Huir, descansar, protegerse de la vigilancia
Aunque nunca le diagnosticaron enfermedad alguna, en sus últimos días de vida, Ishida se sentía permanentemente vigilado. Paranoide, se encerraba en su casa y bajaba las persianas para que no le hiciesen fotos o grabasen.
«Decía que los estudiantes de una universidad de arte le sacaban fotos a escondidas», cuenta Isamu Hirabayashi. «Según me comentó, en la universidad les habían encargado la tarea de investigar la vida diaria de un artista. Por este motivo fotografiaban desde las ventanas», explica su amigo en el catálogo de Autorretrato de otro. «A pesar de que fue a contar el caso a la policía, no hicieron nada por él, según comentaba en un correo». Tiempo después, Hirabayashi se enteró de que ningún alumno tuvo nunca un encargo semejante en la universidad. «Lamento no haber ido a verle en ese momento. Ese correo electrónico podría haber sido una llamada de socorro».
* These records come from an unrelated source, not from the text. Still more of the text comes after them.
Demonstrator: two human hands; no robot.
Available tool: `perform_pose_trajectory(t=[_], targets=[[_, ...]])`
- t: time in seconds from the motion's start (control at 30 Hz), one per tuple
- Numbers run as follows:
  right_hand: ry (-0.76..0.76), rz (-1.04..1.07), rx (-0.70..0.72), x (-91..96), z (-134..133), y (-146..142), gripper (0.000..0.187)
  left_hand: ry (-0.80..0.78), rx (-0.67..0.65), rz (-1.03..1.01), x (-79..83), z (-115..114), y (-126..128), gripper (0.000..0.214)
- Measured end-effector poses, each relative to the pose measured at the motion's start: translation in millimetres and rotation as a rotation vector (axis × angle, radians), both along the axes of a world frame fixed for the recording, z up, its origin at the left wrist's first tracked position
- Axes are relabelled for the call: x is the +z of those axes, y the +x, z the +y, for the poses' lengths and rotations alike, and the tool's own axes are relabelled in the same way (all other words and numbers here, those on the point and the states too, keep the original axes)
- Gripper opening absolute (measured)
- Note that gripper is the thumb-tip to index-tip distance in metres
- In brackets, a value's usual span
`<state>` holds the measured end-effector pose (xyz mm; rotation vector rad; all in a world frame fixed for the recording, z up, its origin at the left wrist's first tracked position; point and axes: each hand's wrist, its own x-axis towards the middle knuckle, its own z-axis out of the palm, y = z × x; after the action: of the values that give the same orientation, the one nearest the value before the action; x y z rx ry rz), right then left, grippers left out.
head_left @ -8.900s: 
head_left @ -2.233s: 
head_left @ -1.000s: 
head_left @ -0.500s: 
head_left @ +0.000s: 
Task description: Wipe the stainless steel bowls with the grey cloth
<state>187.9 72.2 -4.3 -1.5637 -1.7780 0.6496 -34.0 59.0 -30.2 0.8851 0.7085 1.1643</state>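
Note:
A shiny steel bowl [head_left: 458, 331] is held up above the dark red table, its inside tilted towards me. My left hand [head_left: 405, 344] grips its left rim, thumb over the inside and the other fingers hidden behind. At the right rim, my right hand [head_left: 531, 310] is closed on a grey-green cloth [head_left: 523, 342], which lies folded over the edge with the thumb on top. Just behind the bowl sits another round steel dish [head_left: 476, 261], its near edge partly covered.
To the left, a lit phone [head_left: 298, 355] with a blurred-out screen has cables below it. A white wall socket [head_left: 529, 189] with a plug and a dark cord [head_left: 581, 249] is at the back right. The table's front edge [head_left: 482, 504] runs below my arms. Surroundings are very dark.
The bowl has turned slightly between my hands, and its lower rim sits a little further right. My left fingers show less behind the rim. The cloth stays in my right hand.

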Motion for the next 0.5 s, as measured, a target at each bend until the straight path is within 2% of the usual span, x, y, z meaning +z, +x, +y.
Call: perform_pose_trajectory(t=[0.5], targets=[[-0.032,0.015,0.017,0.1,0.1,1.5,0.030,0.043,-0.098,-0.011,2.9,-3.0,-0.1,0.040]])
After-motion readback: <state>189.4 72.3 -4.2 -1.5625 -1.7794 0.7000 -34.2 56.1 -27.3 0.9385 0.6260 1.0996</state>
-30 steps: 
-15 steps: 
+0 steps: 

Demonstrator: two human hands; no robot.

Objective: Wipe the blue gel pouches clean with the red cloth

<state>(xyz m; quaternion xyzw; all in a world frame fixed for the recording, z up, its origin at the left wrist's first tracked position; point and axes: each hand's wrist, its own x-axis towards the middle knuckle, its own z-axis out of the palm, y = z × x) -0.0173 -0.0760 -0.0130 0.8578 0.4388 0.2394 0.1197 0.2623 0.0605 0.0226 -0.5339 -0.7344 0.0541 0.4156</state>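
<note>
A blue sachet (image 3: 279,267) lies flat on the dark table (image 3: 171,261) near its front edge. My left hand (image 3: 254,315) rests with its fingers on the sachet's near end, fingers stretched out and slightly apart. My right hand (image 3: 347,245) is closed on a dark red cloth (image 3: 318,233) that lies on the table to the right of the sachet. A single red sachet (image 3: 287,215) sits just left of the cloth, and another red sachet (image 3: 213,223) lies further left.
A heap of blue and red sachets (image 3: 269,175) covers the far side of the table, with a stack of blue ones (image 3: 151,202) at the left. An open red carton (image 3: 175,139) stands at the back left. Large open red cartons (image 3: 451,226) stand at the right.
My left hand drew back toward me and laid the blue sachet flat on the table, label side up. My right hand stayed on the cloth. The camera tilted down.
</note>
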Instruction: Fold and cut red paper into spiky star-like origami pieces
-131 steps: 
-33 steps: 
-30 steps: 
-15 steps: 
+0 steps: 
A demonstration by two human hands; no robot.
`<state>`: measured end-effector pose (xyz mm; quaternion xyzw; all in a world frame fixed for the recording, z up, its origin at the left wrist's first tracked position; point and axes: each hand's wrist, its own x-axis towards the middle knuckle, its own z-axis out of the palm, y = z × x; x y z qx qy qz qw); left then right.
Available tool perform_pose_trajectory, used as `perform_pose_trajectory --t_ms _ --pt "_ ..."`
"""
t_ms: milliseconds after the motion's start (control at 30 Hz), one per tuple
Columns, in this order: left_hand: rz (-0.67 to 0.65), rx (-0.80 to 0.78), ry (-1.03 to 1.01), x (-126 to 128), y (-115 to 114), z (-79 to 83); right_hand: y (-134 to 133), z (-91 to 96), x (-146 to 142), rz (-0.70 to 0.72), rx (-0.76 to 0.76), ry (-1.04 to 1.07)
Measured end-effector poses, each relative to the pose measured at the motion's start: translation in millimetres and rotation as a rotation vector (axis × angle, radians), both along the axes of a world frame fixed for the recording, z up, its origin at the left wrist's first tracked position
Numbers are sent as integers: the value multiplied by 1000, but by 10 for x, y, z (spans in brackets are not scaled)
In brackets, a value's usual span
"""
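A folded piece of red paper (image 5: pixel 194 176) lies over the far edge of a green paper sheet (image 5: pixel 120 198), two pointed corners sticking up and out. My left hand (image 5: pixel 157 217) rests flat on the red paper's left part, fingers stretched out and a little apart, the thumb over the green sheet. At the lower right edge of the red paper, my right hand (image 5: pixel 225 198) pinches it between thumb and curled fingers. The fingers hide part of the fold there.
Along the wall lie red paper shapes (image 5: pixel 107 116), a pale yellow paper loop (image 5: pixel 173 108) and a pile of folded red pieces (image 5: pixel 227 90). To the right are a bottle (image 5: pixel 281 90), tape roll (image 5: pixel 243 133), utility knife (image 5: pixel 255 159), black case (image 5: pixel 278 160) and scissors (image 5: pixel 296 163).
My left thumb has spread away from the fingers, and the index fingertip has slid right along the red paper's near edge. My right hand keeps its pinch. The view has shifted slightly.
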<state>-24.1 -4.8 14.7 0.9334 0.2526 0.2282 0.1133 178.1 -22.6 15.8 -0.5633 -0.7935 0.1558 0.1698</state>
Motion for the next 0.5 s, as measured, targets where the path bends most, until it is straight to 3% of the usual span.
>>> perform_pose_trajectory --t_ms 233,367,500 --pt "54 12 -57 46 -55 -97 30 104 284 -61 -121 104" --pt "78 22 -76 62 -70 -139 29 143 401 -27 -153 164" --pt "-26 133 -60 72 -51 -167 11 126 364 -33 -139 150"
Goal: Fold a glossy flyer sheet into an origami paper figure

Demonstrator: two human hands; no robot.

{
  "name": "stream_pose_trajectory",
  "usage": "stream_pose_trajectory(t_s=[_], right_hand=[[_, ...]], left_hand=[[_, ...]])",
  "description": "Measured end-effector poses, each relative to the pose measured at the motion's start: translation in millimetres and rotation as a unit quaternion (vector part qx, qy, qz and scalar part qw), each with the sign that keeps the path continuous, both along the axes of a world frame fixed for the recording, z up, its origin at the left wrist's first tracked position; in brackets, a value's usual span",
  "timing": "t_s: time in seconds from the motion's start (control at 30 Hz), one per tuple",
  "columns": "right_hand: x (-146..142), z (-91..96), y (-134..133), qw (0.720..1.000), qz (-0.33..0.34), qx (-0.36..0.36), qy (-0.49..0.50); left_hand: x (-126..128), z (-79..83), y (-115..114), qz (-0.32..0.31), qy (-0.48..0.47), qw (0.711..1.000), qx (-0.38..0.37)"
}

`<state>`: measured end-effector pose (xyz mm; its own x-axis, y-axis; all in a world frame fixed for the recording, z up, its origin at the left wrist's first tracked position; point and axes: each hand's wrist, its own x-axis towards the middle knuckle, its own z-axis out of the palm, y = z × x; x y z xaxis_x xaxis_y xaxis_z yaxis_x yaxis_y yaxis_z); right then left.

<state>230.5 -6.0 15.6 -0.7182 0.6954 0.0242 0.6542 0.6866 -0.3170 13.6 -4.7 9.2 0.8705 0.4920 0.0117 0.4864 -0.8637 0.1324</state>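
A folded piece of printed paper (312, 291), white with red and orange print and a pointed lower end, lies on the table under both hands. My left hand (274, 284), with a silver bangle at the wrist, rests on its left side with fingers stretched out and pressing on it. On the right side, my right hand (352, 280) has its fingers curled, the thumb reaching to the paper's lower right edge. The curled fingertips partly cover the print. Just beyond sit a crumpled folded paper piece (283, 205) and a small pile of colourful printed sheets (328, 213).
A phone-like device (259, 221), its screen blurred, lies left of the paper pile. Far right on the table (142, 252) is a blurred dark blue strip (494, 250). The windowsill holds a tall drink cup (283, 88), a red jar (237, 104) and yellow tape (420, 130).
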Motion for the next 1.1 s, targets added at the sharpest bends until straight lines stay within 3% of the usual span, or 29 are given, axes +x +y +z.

En varias de sus obras expuestas en el Palacio de Velázquez, la escena principal centra la atención del espectador y la composición del cuadro. Pero a menudo, en alguna esquina, a través de una ventana, podemos atisbar figuras humanas. Personas dibujadas solo parcialmente que parecen observar o transitar la escena del cuadro -como podemos ver en Invernadero (2003) y Búsqueda (2001)-. Quién sabe si reflejo último de las personas que creía que le espiaban.
Sin embargo, en ambas escenas -y en muchísimas más de lo que cabría esperar entre las setenta que se exhiben en nuestro país-, el protagonista del relato pictórico está recostado. Con o sin los ojos abiertos, el personaje de la imagen suele aparecer dormido o bien en ese punto exacto de la vigilia en el que la realidad es indistinguible del sueño –otra característica kafkiana-.
«Dormir», opina Teresa Velázquez, «parece ser una estrategia casi de rebeldía. Descansar es una defensa legítima para Ishida». Por eso, muchos de sus personajes duermen, tal vez sueñan con un presente mejor.
La obra de Tetsuya Ishida nos acerca al reverso del éxito en el capitalismo de una forma muy directa, nada sutil. Ofrece a quien le observa un salto al otro lado del espejo de una sociedad -la suya-, que cada vez se parece más a la nuestra. Una en la que los temas de ayer son los de hoy -explotación laboral, precariedad, alienación, soledad-, porque no hemos cambiado un ápice en los últimos treinta años. Si acaso hemos ido a peor.
Autorretrato del otro, de hecho, podría ser eso: el espejo de un imaginario anclado al japón de los noventa, que capta de forma sorprendente los dilemas de hoy. Ese ‘otro’ del título, se parece a ti, a mí y a todas. Y es entonces cuando el arte, por surrealista que fuese, se nos revela como ese golpe de realidad que a veces olvidamos que también podemos ver en un museo.